The simple controls are a defining feature of Kirby Air Ride. Unlike most racers, no input is necessary for the craft to move forward. Other than the use of the Control Stick to steer, the A button performs all other actions in the game, including braking, charging up for a boost, sucking in nearby enemies and thereafter using the powers absorbed from them. Gliding is also a definitive feature of the game, as the player can control the crafts' altitude when they go airborne.
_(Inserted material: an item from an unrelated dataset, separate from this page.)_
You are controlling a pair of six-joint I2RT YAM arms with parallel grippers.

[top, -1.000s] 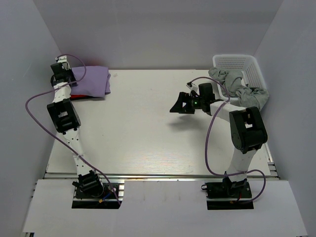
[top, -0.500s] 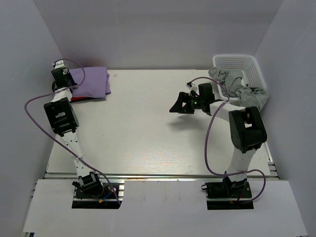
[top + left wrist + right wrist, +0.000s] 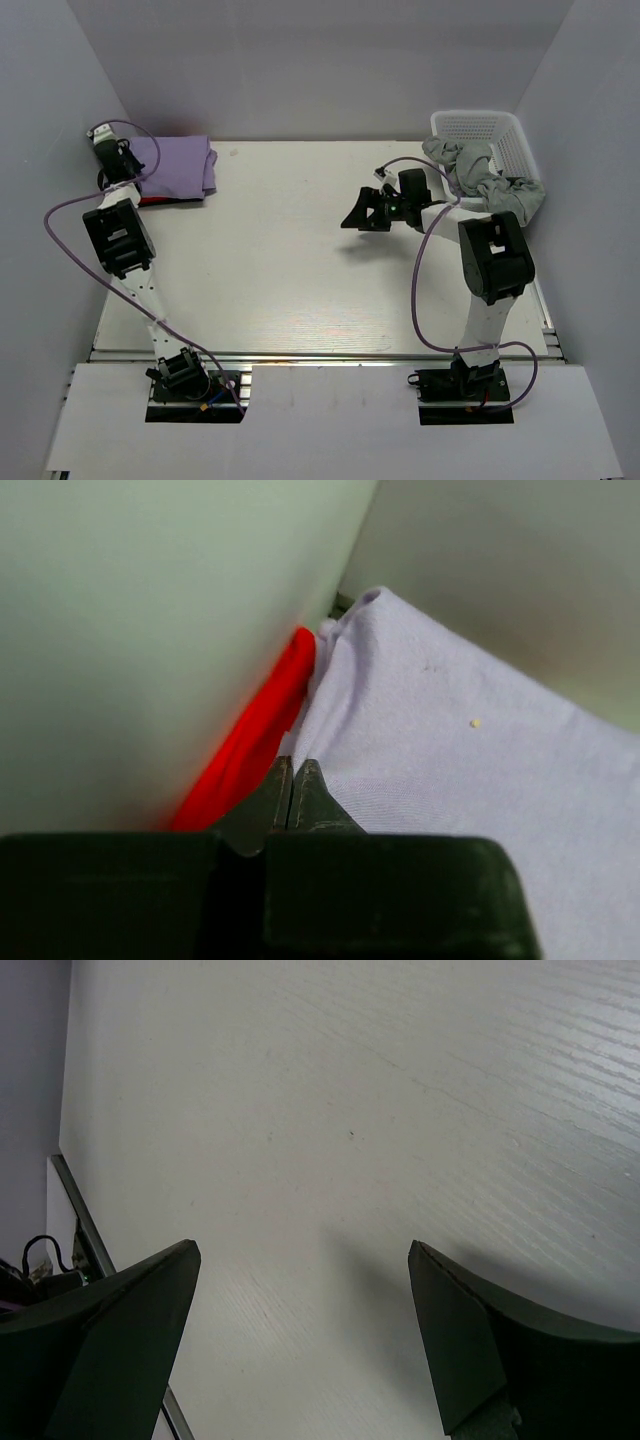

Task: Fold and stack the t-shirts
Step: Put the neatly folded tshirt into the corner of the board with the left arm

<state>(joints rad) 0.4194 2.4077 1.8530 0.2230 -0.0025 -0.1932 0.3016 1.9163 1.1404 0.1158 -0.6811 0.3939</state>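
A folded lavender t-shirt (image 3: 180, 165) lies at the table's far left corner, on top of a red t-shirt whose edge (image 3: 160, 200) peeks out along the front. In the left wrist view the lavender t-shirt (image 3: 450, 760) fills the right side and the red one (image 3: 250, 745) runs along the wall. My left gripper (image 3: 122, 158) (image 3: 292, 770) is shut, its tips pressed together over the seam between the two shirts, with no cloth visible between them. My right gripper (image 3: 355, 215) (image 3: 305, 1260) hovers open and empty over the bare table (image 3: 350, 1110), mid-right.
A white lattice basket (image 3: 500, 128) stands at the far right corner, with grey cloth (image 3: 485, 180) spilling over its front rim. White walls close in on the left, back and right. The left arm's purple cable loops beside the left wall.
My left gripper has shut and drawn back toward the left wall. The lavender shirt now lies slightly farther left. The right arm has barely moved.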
Each of the three modes of the game has a "checklist" associated with it. These are 12x10 grids which contain 120 squares, all of which are initially blank. Each square has a hidden goal contained inside it, and certain goals also have unlockable content attached to them, such as alternate machines, new items and courses, new characters, and music tracks for the sound test. When a goal is completed, the squares fill to reveal completed goals. In practice, this system of discovering unknown goals is balanced out by several goals which are relatively easy to obtain, such as "finish a race three times" or "race on every course," and various other goals which only require the accrual of play time; these, in turn, make it easier to find out what other, more specific goals are, since each goal unlocked will open up the objective of the goals touching the goal completed.